There was a young woman passed out across from me, and a middle-aged man, who was apparently not with her, kept shrugging and assuring fellow passengers that she would just ride the train back and forth all night, until she finally woke up. He seemed to think he owed us some justification for not intervening on her behalf. “She’s not going to be abducted, gang-banged, and left for dead by drunken marauders! She’ll just ride the train back and forth until she wakes up sometime tomorrow afternoon, right?” Everyone smiled politely. A handful may have nodded.

Next to her was an overweight frizzy-haired brunette with her boyfriend, I assume, who was patting her on the back, and massaging her shoulders tenderly. I couldn’t see her face, because she was slumped over with her puke-encrusted hair hanging down over it. Love those highlights, girlfriend! She was swaying back and forth, slightly, and just before I got off, he handed her a plastic barf bag (it was blue, but see-through), that she’d apparently been using for the ride. There was half a gallon of vomit in it, I’d say, and she was puking up some more. And it wasn’t even ten-thirty! I went to bed immediately. God, having mercy, created sleep.

I’m very much looking forward to this New Year’s Eve. Last year’s experience set the bar pretty high, though.

* * *

At Park this morning the big thing was to stand on the yellow line with your mates and pretend like you’re going to push them in front of the train. There was a group of young Vietnamese in gangsta drag, wearing their ball caps all cockeyed like they do. Now, that’s annoying. Why look any more moronic than you have to, is my question. And I think it’s a reasonable one. The thing that gets me is, here they’re playing Jackass on the tracks and, you know, people are trying to mind their own business, but understandably it makes you nervous.

Boys, it’s not about whether you get splattered, really. I mean, you get splattered, you get splattered. There’s plenty more where you came from. Haven’t you heard? There’s a glut. It’s more about whether or not we’re in the mood to see you get splattered. Do you ever consider that? Do you kids ever consider us?

I know the answer to that, of course. We all do. Kids that age pretend—and not very convincingly—that they’re not doing it all for our benefit, but like in the age-old adage: if a teen falls in the forest (or a T station) and there’s no one around, does he make a sound?

Anyway, it’s all fun and games until someone gets decapitated. Haven’t you kids read Bulgakov?

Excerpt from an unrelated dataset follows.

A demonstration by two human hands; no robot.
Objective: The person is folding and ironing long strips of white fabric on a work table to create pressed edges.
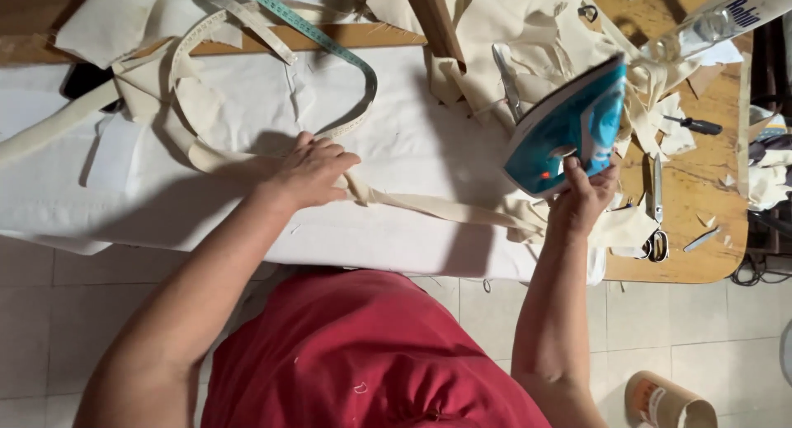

Later there was another of those poignant silent-screen style dramas on the red line platform at Park, on my way back home. There was a man about my age who stepped up to the very edge of the platform, leaned forward and looked down longingly at the third rail. That makes you nervous, too. I mean, when an adult does something like that this time of year. But he looked like a wiseacre. He was trying to get his girlfriend—for her sake I hope she was not his wife—to pay attention to him. They’d probably been out shopping and he was being his usual self and she’d obviously had it up to here. She was standing several feet back and refused to look at him. So he came right up to her and stood on her foot. And she still refused to look at him. Now, that’s cold. I have to admit, I started taking notes. I was impressed.

He stood on her foot and stared at her for two or three minutes, at least, and she acted like he wasn’t there. And then, when he released her, she walked away. Slowly. She sort of sauntered off and studied the transit map on the wall near the entrance to the platform. Still not giving him the time of day. I wanted to cheer.




Thursday, December 22nd 2005


JFK-Fenway/Fenway-Downtown Xing/Downtown Xing-JFK
posted by Mike Mennonno @ 4:53 pm in [ MBTA - city life - tubular love ]

There was a porcine young man with not unpleasing features leaving JFK just as I was getting there, screaming into his cell phone: “tell me you LOVE me!” Well, that’s one way to go about it, I guess. You know, my philosophy is, say what you want. If you love me you love me. What I hate is when you say it, and then whoever you say it to is like, “oh, um, yeah, I, um, I love you, too, um, of course, heh heh. Is it hot in here, or is it just me?” Or when women say it to you, you know what that’s about, don’t you? They just want to shame you into saying it back. If you say, “yeah, me too,” nine times out of ten they’ll be like, “then why don’t you ever say so!” And you’re like, “because you always say it first, lambkin!” And they give you that little pout, and those eyes, and they’re like, “well, that’s because I love you. If you loved me you’d say it first!”

Ah, love. It’s something different to everyone isn’t it? But if you have to beg or order someone to say it, is it really love, by anyone’s standards? Rochefoucauld, the famous 17th century French wit, once wrote, “There are people who would never have loved if they hadn’t heard others speak of love.” And that’s the truth. For most guys, a warm body on a cold night will do. Don’t tell me you love me, because then I’ll have to take you to dinner to make up for the fact I didn’t say it first. Tell me you want to have sex with me! I promise to take you to dinner sometime afterwards. One day.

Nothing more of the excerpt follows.